● **Task instructions**:
Work out the number of lines below containing the word "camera" and give nothing besides it.

Data records
===============
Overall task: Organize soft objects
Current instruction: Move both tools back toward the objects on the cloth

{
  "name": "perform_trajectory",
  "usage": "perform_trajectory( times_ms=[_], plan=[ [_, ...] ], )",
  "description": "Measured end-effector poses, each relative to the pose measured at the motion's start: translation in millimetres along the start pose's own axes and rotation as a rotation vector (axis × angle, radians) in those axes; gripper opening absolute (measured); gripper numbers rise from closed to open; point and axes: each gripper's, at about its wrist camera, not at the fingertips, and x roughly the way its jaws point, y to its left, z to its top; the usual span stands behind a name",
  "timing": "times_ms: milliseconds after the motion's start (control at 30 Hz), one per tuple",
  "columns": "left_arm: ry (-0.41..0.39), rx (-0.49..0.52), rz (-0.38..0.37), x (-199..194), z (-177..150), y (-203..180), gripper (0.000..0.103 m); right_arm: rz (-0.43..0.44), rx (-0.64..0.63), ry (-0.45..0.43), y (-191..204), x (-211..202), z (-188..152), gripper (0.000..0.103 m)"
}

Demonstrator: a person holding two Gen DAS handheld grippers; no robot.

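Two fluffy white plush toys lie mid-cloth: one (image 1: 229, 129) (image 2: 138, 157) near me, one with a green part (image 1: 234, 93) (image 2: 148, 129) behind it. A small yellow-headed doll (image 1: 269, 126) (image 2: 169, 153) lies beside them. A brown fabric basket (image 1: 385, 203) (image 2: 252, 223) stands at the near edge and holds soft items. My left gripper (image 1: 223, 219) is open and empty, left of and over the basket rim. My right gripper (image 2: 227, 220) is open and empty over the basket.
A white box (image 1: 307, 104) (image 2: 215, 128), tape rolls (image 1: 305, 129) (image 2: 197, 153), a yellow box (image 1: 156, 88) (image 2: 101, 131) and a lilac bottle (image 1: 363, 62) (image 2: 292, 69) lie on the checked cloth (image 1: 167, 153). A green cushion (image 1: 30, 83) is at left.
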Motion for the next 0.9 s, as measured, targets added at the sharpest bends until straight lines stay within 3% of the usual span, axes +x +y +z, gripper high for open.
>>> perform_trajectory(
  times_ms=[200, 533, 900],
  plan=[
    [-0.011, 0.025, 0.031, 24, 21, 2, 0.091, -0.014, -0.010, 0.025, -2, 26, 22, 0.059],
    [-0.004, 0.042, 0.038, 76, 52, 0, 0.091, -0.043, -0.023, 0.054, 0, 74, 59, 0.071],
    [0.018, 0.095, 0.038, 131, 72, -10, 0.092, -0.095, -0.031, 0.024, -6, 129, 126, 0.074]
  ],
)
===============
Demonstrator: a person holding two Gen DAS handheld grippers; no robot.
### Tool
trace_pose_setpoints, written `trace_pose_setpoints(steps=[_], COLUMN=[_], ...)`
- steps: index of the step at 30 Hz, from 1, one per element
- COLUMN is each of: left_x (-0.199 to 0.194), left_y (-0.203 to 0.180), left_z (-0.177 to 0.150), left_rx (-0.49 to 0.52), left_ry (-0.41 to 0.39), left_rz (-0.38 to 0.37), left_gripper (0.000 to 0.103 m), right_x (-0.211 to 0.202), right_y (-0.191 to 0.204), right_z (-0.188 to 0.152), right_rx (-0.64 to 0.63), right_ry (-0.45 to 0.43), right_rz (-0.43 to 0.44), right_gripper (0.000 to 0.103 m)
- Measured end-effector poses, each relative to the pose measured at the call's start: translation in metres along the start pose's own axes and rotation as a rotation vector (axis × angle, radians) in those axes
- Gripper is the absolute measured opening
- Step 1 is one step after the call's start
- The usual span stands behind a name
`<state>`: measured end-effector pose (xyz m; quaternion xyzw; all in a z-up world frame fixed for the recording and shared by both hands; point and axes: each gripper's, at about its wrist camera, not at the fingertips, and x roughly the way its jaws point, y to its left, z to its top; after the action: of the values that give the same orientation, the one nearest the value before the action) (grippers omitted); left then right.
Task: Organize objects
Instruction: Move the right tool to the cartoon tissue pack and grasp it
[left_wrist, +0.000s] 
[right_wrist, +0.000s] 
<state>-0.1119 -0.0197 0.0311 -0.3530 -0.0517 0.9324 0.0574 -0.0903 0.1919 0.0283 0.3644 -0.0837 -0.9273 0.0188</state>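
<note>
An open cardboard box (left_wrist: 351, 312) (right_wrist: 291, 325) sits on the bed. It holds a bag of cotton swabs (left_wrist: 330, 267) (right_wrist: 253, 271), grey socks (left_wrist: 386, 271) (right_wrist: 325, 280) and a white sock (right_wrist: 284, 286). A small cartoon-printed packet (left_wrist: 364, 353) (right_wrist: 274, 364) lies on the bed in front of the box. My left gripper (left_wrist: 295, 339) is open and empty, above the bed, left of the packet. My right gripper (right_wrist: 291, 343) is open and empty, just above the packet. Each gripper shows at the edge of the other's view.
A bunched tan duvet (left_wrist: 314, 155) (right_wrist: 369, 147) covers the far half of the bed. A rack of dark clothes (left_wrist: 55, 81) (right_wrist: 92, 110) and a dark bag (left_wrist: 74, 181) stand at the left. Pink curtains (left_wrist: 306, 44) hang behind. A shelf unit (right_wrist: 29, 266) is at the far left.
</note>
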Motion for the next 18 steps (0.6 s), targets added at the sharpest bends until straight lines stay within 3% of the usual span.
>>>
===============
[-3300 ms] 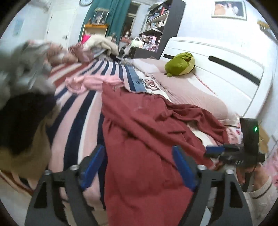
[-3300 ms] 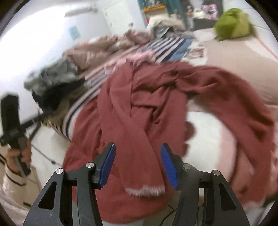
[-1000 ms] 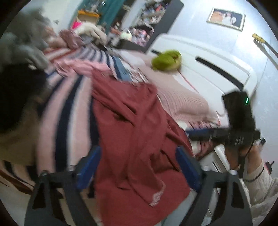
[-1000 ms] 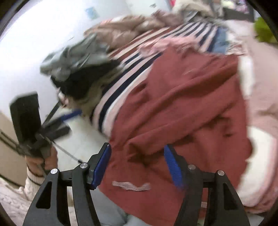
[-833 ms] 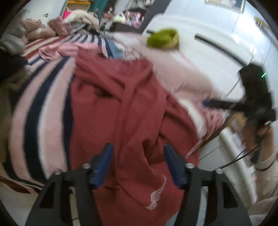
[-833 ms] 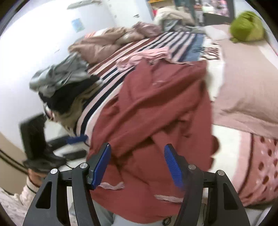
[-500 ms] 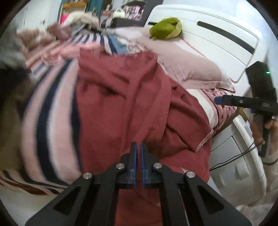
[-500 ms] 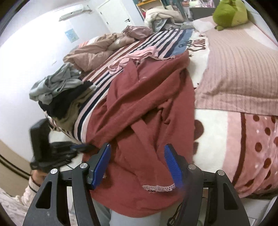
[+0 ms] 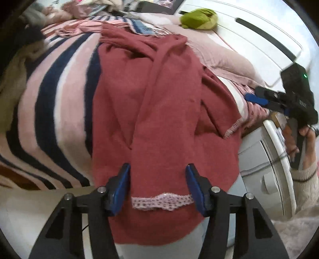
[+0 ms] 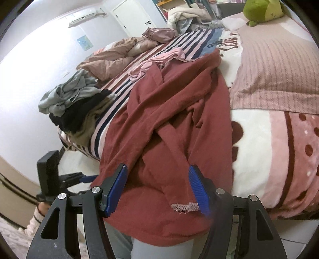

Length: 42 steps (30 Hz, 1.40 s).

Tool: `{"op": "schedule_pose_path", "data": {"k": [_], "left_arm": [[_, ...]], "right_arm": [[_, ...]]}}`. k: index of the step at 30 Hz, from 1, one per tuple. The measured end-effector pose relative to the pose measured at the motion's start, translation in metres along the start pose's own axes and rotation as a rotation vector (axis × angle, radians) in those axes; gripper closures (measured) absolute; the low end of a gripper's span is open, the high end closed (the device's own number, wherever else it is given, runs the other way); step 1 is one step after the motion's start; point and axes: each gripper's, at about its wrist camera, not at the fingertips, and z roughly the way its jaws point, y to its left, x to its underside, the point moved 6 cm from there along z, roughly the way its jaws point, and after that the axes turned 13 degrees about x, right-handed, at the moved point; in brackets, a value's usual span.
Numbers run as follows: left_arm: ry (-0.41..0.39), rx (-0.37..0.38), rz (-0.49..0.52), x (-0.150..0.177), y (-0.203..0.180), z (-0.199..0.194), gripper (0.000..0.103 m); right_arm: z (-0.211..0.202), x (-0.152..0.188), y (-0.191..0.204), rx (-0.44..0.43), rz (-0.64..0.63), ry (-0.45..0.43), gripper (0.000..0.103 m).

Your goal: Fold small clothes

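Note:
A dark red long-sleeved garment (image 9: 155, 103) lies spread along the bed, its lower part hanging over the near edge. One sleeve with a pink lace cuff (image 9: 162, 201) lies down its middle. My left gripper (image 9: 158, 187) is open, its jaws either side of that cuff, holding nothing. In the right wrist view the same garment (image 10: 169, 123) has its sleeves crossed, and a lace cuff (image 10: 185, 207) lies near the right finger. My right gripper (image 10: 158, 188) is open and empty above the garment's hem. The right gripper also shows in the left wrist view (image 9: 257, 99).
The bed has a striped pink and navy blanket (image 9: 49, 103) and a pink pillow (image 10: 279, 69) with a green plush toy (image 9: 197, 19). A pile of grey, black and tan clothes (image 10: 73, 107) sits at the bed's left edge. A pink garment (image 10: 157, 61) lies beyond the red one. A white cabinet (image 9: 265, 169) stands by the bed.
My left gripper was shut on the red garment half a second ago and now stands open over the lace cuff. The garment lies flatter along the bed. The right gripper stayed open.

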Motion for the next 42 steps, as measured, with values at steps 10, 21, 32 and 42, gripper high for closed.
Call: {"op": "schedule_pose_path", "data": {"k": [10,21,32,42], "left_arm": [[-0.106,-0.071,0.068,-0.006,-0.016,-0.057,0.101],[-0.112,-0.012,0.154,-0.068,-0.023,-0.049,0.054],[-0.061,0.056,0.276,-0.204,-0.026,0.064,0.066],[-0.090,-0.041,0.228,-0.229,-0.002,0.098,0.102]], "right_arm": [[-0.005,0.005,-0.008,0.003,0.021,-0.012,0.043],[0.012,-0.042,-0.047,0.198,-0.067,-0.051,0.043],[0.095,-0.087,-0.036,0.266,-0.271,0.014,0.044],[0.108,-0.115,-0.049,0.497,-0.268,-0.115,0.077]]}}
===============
● **Reply**:
3